Opinion about LimeLM

I have been testing the system for a few days and I am concluding that there are better solutions for the quality, features and prices. We can even develop our own system and will save many thousand of dollars in the long run.From the top of my head, some negative points:1) Technically, the system is too basic for what it costs.2) Deadlines are never met, I am reading promises that next release will be here next week since last year.3) When we have a large number of registrations, and many developers have, it does not make sense to pay hundreds of dollars every month to you for past registrations which do not generate developers any more income. Other providers charge only once when the activation is done, you want a life rent!

That is it, i will not expand because I know you are going to delete the message.

Good luck,

Alonso

PS: I completely disagree with your opinion that Software Protection is useless against crackers. It is very useful, of course, some software protection systems are very difficult to break and only the best crackers can do it if they invest good time for that (time is a scarce resource).

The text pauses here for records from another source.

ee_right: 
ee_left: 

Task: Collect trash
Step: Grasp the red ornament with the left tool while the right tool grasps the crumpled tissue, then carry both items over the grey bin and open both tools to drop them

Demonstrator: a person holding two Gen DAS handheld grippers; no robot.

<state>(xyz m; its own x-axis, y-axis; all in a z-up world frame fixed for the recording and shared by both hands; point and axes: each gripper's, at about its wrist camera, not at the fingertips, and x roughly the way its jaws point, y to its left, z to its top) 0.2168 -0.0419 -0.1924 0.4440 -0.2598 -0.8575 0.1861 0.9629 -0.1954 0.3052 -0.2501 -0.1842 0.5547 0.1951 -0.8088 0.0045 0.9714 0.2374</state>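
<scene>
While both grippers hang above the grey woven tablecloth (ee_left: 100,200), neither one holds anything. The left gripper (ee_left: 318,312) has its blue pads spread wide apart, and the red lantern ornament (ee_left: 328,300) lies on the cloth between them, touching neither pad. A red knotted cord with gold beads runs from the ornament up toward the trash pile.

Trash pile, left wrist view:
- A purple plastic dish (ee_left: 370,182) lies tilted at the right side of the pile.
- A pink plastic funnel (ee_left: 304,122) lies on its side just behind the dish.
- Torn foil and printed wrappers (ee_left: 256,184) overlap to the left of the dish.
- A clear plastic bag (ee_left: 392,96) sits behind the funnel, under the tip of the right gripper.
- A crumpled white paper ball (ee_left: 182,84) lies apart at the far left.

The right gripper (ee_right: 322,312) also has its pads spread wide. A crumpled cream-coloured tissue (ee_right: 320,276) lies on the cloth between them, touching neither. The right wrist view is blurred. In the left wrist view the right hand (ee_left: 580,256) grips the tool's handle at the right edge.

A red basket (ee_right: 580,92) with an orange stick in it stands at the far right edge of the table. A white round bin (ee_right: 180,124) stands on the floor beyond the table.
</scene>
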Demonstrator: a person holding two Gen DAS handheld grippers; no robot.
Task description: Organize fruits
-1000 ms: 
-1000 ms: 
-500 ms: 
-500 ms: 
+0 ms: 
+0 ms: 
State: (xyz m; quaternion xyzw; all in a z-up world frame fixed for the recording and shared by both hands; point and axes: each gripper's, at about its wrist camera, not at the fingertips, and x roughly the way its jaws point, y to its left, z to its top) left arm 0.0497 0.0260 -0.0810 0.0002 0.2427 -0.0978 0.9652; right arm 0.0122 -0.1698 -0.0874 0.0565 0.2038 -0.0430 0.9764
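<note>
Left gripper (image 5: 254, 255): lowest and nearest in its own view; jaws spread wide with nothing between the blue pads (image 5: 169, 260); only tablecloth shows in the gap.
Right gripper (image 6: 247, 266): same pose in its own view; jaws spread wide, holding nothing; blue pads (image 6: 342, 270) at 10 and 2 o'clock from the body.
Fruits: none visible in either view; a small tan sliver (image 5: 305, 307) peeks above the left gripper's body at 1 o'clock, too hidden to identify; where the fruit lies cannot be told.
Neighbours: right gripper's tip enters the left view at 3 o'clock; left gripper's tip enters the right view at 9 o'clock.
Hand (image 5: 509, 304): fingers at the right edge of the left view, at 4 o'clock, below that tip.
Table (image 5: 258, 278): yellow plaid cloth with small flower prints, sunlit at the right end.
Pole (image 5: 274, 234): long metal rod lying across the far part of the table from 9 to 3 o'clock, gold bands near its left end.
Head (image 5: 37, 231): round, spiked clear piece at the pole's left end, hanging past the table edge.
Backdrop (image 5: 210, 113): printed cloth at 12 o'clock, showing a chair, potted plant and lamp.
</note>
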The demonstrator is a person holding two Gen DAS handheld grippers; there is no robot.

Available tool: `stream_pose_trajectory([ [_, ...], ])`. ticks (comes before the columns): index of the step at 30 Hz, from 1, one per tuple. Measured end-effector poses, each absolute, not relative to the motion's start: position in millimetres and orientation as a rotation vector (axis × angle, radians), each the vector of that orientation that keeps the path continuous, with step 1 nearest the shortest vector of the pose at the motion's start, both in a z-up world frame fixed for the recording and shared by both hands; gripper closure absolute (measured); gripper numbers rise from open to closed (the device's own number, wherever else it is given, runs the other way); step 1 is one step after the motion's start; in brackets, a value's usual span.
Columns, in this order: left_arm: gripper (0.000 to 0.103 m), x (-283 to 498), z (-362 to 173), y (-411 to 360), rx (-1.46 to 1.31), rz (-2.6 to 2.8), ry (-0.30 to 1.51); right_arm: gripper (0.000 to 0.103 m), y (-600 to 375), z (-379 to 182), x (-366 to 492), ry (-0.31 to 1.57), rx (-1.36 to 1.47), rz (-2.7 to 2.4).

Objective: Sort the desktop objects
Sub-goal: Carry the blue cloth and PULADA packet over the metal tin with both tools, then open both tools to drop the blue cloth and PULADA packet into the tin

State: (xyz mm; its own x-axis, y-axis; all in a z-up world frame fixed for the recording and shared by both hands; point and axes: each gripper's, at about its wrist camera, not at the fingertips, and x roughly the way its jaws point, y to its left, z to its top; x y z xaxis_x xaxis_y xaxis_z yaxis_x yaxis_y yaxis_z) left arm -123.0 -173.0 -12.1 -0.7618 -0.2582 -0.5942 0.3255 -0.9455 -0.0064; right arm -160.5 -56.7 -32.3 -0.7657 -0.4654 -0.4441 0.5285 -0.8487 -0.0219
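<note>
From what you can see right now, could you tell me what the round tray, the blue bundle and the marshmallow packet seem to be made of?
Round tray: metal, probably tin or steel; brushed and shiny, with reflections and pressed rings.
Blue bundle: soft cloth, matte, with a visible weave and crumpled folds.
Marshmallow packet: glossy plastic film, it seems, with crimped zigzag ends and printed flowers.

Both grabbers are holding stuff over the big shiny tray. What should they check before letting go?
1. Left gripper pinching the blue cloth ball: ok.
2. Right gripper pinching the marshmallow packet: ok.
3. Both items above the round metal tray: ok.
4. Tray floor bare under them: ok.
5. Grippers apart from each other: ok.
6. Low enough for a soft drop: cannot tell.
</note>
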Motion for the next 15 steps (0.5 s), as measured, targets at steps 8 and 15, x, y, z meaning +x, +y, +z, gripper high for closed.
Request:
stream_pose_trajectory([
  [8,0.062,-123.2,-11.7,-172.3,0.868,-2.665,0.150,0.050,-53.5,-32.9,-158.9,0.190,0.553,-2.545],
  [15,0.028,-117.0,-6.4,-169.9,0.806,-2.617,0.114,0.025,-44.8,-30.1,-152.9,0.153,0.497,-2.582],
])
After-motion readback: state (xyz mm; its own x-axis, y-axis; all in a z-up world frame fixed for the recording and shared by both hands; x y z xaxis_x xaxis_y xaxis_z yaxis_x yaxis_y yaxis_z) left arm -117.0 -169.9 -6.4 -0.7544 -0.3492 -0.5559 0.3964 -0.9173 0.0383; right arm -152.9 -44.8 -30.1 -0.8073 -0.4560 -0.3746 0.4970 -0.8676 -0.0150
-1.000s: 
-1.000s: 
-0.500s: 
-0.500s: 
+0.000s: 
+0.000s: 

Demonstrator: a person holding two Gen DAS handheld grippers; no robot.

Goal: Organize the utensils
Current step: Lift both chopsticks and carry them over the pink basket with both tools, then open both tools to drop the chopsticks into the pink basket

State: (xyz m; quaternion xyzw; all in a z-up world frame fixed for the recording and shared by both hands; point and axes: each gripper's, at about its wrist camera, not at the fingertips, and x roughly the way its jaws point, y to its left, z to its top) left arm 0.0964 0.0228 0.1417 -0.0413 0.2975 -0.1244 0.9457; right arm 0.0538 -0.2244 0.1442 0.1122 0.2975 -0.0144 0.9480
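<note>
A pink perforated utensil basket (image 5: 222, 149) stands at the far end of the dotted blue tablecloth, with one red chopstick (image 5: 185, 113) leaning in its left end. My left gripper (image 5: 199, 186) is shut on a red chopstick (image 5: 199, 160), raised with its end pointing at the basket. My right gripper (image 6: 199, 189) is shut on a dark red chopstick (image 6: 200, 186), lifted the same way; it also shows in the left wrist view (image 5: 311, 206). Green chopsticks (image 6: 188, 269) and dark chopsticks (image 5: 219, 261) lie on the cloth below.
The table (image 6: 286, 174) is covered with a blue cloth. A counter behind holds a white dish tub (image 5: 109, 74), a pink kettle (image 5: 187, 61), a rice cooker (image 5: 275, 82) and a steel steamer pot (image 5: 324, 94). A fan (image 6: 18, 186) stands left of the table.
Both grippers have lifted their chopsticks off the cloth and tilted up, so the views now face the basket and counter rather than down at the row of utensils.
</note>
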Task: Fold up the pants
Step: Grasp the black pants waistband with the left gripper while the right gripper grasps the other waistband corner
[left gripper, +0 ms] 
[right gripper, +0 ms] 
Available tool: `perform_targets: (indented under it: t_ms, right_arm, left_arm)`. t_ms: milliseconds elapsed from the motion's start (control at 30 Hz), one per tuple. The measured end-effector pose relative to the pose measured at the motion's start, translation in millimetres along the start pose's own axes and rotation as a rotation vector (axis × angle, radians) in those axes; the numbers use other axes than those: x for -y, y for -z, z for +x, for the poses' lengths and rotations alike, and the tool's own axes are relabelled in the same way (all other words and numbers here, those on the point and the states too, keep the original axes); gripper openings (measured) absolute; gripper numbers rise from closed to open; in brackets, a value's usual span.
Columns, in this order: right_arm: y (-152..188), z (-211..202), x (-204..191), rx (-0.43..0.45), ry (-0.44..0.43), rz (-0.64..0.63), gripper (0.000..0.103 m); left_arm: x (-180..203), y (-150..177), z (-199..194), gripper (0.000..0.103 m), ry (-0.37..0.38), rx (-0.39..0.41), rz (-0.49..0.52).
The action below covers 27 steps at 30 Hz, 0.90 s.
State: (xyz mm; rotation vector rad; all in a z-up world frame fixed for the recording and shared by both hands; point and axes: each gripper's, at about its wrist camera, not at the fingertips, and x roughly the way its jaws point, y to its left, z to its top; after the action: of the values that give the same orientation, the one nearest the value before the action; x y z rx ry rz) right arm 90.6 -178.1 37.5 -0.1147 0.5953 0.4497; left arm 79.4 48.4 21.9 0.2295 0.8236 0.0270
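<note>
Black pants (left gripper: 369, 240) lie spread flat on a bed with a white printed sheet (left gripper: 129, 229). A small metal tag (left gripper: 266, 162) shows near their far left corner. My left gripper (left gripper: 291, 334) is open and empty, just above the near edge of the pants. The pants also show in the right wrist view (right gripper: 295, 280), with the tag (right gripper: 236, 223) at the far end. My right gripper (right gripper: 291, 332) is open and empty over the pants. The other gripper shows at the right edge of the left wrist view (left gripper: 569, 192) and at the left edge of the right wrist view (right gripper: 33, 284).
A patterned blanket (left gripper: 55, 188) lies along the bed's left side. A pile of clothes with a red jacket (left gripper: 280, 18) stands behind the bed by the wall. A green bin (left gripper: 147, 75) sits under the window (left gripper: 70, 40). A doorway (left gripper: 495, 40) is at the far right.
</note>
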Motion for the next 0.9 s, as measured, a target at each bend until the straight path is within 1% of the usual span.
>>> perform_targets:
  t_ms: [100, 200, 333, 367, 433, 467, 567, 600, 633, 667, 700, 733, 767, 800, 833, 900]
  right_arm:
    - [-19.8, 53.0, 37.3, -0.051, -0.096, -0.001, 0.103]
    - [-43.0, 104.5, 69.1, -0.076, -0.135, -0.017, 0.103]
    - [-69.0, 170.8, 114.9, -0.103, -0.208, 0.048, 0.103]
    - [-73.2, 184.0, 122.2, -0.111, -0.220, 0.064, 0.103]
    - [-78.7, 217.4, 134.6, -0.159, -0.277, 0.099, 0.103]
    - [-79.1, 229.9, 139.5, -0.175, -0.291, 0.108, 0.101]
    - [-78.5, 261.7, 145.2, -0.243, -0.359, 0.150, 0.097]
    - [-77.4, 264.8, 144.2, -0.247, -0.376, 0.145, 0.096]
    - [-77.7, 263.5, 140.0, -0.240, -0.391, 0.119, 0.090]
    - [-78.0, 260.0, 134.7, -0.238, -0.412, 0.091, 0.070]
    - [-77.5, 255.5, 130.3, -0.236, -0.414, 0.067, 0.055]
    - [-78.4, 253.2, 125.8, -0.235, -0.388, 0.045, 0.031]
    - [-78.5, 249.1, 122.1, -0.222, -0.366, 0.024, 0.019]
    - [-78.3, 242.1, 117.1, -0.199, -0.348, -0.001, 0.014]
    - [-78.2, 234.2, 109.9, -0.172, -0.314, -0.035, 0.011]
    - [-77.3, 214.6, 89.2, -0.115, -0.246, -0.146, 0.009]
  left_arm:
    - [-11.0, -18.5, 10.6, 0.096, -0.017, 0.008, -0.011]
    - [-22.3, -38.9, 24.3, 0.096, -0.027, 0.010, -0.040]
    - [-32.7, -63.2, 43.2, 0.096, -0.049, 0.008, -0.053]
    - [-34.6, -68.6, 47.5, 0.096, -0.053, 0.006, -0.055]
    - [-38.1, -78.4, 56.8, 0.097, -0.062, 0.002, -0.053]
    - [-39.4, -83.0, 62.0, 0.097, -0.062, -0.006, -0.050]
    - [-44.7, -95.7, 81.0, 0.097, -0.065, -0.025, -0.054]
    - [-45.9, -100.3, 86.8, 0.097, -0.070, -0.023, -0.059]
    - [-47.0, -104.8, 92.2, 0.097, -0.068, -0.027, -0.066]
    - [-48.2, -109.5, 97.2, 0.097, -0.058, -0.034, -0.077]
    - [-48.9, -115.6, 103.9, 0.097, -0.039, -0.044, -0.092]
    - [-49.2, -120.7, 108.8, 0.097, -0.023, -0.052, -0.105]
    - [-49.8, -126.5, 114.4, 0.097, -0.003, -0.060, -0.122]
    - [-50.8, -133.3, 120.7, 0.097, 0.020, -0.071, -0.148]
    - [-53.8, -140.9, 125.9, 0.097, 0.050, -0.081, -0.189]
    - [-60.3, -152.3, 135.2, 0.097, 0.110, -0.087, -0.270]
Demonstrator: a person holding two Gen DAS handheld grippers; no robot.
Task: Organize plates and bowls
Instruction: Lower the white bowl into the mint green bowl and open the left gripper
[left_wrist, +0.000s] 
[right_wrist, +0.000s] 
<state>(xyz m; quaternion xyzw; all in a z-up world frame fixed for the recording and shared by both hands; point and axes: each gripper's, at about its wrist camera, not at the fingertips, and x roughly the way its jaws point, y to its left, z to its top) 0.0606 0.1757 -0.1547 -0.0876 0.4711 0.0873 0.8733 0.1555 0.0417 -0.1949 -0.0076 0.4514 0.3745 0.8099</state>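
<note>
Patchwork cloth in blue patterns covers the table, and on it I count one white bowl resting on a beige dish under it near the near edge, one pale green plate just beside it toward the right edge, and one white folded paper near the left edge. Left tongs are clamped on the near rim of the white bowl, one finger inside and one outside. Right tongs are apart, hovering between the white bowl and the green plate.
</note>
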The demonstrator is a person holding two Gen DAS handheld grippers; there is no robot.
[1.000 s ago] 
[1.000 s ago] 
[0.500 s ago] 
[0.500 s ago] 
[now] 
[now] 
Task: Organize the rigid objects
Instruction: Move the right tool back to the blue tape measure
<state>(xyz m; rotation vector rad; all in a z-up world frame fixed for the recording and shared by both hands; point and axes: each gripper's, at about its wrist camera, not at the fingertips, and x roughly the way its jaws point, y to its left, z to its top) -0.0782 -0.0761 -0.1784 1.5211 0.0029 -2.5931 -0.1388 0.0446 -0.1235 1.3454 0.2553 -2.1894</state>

I have software were the old releases were cracked but newer release are still not cracked many months after I started using a good protection system. So it makes a difference.

1) Technically, the system is too basic for what it costs.

I disagree. We hide the complexity of LimeLM and TurboActivate. Designing a hardware-locked licensing solution is a hard thing to do correctly. We go into the details of what LimeLM does here: What is hardware-locked licensing and why choose LimeLM?

LimeLM doesn't just do licensing. It does it right. For example, we work to reduce false positives (seeing 2 different computers as the same computer) and reduce false negatives (seeing the same computer as a different computer). That in itself is a huge deal. All of our "bargain bin" competitors screw this up.

And this is to say nothing of the massive amount of work we do to make the end-user's experience with TurboActivate a painless one-click thing. This is no small feat.

We continually monitor our competitors. The only competitors of comparable quality cost an order of magnitude more than LimeLM.

Respectfully, I think you're confusing the simplicity of our interfaces with a "basic" design. (E.g. the iPad is simple, but it's not "basic").

2) Deadlines are never met, I am reading promises that next release will be here next week since last year.

A couple of things about this comment. Firstly, I wish we could implement features faster while maintaining the same, or greater, level of quality. I concede we frequently miss self-imposed deadlines for feature requests.

There are a couple of approaches to this problem. One approach is to stop making hard date of release promises and take a Valve approach and just not comment on dates (e.g. "if we even release Half Life 3, then it will be released when it's released").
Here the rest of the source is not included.